What to do:
Report every line from the following entries that contains the string "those".

Raw data:
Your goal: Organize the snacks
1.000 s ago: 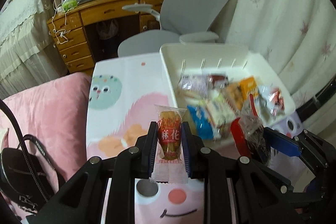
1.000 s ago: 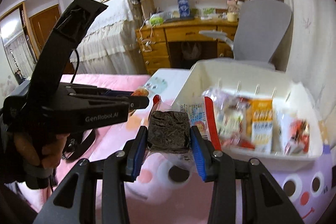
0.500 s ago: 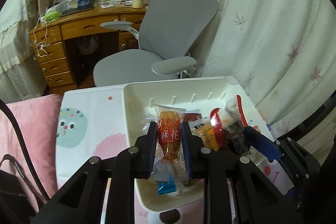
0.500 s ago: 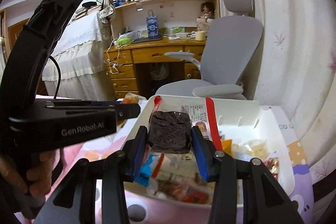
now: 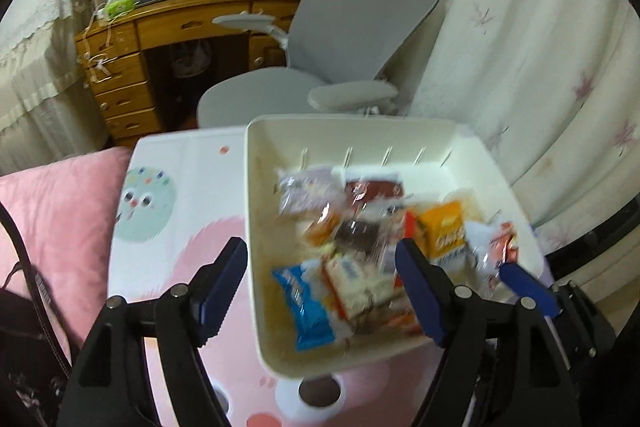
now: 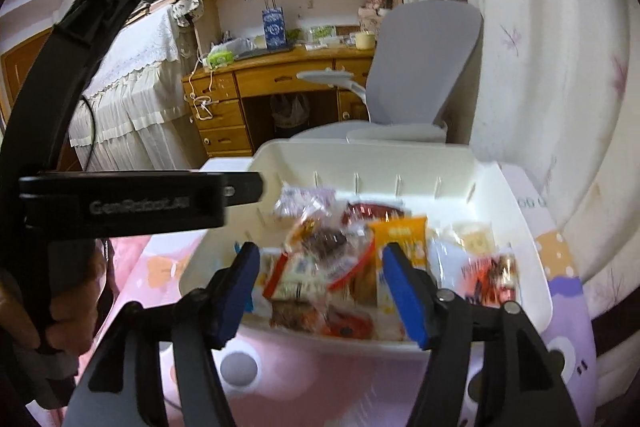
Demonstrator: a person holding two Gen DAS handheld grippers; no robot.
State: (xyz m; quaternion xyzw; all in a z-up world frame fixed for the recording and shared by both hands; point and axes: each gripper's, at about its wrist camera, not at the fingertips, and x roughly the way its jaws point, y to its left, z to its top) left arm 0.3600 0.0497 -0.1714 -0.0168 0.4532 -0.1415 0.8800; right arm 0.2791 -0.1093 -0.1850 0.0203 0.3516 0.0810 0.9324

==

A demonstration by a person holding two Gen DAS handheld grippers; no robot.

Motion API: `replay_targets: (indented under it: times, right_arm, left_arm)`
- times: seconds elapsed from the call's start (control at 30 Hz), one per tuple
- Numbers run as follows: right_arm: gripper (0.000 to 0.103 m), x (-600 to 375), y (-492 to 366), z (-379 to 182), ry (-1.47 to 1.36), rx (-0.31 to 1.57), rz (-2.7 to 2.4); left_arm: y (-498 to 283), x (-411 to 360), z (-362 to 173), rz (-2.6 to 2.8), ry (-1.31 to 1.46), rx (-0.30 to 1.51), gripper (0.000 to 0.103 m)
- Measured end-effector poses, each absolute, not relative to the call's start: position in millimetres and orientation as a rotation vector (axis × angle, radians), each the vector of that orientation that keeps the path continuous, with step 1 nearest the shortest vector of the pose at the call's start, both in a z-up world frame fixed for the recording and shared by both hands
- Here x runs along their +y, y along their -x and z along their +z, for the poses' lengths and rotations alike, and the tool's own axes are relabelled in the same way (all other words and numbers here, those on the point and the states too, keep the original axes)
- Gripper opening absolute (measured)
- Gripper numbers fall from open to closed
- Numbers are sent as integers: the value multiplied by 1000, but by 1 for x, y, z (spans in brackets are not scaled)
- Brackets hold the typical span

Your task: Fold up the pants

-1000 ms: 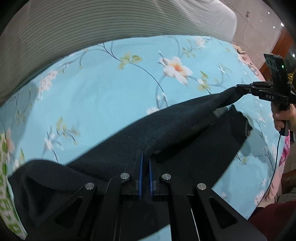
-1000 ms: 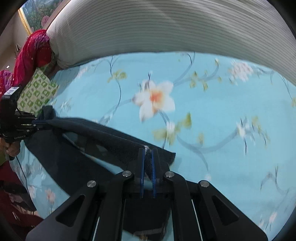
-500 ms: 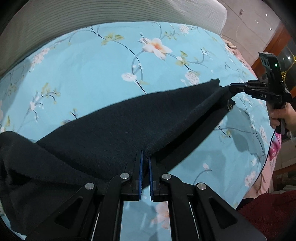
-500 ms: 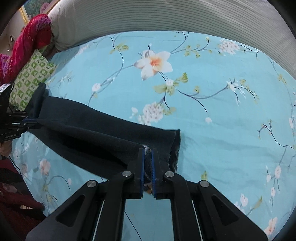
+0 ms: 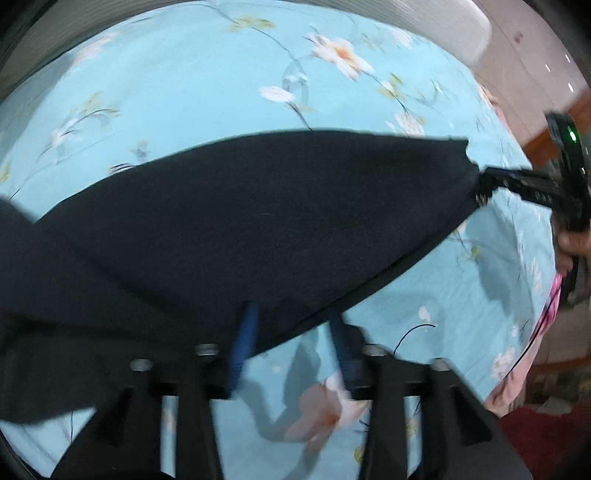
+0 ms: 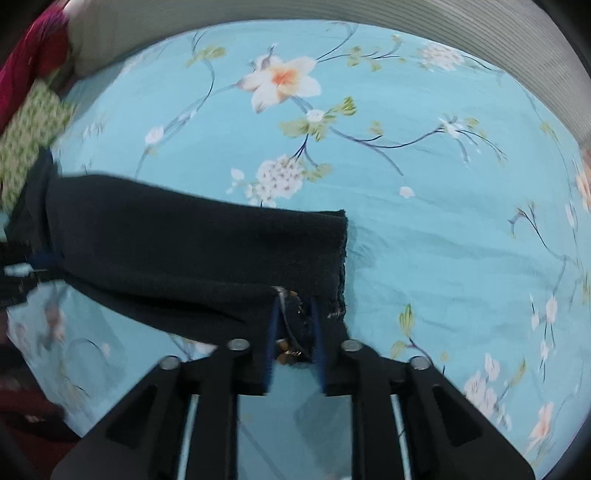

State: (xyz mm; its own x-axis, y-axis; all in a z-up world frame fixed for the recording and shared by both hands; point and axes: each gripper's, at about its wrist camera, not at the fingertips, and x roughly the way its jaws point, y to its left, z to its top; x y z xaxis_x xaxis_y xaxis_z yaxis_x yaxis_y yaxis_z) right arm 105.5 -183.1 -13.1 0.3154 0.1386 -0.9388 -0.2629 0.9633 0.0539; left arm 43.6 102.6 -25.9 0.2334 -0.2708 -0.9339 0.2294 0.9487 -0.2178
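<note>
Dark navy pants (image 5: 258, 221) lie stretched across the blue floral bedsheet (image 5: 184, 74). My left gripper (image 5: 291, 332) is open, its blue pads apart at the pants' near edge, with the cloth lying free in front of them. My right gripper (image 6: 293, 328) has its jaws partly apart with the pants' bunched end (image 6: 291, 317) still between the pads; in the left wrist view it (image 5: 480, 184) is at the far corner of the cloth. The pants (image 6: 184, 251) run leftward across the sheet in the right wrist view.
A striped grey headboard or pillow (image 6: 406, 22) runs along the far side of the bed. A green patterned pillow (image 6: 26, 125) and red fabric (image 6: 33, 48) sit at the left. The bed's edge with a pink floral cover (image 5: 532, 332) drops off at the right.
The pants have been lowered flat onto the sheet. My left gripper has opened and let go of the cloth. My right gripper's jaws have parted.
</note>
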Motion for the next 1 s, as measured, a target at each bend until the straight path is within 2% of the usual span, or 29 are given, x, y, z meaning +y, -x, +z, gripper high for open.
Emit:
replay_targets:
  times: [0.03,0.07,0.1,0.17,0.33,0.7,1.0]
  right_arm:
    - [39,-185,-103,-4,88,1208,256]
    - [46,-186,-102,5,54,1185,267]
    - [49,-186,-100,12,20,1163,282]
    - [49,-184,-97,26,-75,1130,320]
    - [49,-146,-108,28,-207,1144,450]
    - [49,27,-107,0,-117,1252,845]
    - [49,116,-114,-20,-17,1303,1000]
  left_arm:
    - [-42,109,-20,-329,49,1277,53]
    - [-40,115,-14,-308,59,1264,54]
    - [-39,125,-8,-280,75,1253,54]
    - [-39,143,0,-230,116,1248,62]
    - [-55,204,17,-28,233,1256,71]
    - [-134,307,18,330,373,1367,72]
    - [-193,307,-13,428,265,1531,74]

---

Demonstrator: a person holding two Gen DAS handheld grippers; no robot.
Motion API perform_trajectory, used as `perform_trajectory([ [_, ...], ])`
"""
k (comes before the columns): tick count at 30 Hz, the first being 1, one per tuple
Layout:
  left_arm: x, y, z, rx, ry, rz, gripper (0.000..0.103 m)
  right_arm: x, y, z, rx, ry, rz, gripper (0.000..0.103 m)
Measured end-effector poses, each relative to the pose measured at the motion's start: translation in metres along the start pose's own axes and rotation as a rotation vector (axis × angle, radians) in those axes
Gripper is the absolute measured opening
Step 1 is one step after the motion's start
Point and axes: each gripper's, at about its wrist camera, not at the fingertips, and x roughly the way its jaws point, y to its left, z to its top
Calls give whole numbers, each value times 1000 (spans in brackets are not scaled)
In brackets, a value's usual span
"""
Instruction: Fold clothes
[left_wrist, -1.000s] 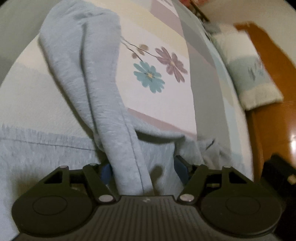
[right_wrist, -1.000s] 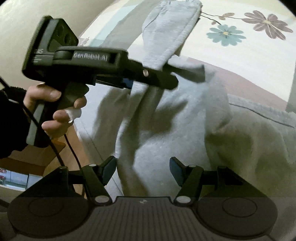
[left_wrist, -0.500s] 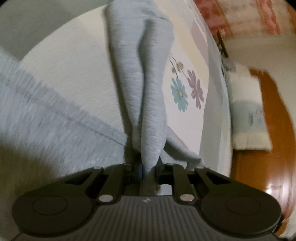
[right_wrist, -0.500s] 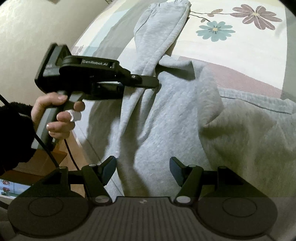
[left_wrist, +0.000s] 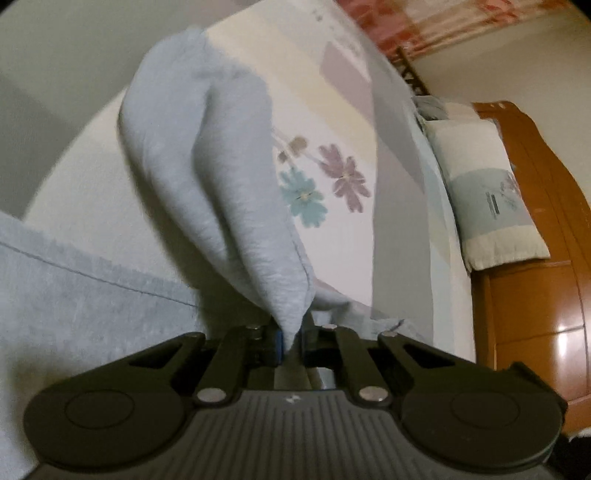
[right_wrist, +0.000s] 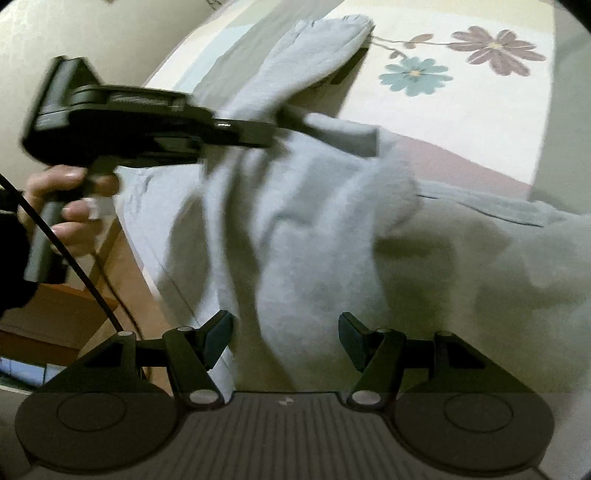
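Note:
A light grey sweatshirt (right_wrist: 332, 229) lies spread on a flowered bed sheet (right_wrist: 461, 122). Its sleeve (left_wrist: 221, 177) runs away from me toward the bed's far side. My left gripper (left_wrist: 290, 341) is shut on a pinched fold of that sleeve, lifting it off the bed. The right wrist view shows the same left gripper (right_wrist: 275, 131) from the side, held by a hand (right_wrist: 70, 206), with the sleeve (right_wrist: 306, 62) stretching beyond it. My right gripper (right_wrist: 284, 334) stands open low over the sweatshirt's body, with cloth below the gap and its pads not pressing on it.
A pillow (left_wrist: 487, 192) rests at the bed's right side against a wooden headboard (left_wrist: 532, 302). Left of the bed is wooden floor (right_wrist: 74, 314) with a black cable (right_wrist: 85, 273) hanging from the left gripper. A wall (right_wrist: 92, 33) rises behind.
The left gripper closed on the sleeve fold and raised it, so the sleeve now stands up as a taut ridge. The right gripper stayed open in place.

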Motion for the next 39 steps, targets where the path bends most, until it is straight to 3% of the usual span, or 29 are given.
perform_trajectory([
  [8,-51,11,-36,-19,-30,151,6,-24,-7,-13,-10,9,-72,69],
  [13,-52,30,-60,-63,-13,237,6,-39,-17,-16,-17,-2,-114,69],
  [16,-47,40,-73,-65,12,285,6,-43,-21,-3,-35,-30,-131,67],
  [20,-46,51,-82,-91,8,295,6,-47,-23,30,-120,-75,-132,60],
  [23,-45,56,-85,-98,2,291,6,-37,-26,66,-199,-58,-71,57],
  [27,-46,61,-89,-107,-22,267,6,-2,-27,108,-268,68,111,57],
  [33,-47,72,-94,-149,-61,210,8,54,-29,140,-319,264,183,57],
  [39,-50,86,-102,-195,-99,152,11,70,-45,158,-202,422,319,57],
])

Reply to the task:
- Here x runs along their +y, y along their -x and z along their +z, for the poses' lengths and rotations alike, and the tool's own axes are relabelled in the same way (all other words and numbers here, those on the point and the states too, keep the original axes)
Measured end-effector poses, each relative to the pose measured at the motion's start: translation in metres along the start pose's own axes and rotation as a rotation vector (axis × angle, radians) in those axes

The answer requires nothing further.